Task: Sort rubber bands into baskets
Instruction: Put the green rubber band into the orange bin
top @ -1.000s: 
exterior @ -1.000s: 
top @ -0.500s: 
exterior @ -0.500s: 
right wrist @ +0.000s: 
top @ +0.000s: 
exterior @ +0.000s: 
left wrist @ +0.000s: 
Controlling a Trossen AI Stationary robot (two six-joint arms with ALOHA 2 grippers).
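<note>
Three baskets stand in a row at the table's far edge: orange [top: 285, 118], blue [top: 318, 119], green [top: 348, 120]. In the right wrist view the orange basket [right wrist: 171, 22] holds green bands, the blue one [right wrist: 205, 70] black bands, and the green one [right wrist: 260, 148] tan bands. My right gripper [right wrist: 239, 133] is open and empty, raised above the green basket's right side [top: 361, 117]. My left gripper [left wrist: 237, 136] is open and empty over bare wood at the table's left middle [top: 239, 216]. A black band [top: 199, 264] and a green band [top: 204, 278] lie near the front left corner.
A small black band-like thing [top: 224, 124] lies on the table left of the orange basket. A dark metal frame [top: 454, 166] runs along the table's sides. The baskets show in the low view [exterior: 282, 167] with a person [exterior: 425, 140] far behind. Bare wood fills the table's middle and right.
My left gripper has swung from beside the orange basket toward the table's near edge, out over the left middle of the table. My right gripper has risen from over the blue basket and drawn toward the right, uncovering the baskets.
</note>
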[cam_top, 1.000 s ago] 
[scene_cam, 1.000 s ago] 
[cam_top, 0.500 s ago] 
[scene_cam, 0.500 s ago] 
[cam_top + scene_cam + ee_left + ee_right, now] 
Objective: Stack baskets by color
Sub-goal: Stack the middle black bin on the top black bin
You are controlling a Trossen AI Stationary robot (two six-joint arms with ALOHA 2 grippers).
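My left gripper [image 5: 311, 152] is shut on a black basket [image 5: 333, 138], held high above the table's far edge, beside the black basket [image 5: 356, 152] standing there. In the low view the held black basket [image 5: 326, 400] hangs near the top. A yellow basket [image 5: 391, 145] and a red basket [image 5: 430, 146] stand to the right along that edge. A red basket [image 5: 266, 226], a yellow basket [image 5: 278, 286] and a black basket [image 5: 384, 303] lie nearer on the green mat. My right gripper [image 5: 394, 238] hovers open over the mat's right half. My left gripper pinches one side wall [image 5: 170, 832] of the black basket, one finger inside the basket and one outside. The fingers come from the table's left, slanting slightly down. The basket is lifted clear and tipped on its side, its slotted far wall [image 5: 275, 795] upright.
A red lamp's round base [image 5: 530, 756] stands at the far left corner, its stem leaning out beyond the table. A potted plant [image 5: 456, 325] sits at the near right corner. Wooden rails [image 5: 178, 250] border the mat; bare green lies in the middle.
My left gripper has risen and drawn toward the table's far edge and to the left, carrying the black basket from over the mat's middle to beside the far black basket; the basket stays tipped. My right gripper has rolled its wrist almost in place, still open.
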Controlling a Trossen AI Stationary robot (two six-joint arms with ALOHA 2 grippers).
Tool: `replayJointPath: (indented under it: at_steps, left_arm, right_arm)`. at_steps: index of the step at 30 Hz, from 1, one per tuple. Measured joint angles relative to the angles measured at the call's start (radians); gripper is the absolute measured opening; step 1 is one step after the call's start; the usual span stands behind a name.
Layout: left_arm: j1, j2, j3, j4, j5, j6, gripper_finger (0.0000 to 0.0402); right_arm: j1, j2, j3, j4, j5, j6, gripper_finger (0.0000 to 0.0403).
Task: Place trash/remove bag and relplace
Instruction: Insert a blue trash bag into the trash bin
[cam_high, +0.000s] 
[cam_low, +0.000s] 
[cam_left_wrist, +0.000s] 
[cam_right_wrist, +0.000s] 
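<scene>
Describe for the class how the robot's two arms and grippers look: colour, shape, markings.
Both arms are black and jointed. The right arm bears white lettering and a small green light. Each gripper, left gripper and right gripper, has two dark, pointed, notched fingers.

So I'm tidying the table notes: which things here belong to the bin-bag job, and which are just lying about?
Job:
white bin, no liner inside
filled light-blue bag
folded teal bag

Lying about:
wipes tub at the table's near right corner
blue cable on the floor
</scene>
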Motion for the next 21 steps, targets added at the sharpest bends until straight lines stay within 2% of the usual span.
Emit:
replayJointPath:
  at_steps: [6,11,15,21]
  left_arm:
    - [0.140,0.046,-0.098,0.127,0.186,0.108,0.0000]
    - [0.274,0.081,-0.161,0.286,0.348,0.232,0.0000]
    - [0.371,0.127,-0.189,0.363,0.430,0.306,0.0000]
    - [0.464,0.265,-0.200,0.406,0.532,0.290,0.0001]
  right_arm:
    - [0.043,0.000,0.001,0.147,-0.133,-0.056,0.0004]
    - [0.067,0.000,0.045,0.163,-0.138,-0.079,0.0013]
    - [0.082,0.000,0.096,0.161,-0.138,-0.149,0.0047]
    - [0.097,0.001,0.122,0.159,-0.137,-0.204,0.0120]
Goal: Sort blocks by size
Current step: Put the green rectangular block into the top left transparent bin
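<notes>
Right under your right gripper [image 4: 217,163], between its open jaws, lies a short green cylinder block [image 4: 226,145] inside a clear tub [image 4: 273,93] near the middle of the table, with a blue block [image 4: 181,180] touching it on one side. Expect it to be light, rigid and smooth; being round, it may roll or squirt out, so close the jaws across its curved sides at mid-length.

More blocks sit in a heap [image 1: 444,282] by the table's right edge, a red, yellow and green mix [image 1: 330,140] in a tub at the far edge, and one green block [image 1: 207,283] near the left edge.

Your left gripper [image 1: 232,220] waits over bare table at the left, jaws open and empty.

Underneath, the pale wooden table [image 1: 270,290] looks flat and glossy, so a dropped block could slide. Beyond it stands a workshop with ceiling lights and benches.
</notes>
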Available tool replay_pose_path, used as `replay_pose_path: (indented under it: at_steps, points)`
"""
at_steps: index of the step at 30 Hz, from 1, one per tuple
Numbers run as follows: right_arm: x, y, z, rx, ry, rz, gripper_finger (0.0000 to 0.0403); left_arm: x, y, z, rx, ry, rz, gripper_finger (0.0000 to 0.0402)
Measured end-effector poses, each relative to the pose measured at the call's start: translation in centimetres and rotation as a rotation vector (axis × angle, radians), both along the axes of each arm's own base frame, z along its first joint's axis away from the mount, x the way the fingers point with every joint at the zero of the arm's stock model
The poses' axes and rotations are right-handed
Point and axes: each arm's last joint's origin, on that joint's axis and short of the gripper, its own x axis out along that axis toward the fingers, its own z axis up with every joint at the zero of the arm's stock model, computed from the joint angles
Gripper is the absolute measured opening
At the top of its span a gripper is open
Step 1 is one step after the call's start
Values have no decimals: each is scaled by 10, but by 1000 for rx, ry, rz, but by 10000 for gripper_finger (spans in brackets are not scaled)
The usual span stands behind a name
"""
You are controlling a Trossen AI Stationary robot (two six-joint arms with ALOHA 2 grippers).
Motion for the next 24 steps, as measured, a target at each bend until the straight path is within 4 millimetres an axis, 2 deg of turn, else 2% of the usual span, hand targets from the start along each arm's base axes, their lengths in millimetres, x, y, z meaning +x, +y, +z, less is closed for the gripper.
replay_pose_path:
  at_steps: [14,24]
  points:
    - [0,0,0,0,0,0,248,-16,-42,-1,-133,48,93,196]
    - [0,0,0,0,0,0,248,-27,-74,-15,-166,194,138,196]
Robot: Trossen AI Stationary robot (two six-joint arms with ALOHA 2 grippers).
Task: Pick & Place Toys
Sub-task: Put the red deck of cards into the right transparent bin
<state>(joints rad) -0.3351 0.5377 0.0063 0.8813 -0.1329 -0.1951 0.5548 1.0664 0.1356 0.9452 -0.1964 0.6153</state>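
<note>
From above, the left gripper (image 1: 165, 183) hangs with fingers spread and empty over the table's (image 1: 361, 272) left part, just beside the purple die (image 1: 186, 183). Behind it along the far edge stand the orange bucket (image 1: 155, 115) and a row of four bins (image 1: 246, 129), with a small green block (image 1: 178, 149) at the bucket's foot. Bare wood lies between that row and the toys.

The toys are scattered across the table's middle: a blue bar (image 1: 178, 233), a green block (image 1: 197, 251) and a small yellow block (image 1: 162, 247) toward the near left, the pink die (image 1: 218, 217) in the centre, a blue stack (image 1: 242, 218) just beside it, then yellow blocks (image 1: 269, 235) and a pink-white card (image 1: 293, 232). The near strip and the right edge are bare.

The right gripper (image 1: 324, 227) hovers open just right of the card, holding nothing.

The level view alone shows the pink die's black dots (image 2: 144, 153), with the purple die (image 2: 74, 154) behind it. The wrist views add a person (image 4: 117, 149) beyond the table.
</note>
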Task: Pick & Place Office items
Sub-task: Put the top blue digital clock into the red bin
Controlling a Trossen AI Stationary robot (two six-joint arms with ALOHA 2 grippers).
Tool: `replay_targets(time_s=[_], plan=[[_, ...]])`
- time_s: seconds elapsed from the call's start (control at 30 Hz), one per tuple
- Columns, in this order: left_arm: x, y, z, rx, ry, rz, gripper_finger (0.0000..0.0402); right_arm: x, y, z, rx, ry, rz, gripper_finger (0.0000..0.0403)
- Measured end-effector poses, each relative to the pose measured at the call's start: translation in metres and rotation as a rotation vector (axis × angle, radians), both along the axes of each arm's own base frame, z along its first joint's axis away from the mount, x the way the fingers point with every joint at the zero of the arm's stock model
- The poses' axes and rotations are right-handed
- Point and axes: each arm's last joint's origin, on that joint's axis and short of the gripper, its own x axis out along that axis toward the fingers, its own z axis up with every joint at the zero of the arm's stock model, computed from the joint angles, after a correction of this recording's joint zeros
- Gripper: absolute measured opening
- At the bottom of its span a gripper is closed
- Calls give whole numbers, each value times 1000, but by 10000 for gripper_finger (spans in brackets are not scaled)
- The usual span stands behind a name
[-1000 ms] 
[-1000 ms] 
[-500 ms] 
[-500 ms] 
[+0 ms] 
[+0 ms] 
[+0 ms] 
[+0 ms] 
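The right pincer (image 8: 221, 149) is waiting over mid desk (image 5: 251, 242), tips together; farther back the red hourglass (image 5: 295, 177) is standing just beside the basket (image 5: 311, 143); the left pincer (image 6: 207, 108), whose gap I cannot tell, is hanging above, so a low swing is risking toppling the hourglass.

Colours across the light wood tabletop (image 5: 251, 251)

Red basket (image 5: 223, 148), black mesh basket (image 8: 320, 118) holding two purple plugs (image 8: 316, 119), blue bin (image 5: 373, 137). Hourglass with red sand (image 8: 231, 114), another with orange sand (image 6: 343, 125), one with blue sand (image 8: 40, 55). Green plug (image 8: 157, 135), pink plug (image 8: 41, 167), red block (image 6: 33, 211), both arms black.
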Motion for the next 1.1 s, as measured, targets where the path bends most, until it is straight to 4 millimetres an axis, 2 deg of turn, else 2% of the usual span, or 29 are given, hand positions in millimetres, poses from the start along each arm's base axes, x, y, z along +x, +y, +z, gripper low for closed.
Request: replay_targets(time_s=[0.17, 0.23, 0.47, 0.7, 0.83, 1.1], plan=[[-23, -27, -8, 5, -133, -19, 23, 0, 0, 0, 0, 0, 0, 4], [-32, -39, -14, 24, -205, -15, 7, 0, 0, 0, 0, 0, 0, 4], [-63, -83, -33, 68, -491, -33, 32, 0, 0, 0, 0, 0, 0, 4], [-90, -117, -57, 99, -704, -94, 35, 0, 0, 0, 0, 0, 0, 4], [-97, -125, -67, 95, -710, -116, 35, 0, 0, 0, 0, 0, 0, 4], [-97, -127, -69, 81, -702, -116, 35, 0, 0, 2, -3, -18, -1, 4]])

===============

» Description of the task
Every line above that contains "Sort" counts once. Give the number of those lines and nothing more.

» Solution to this task
2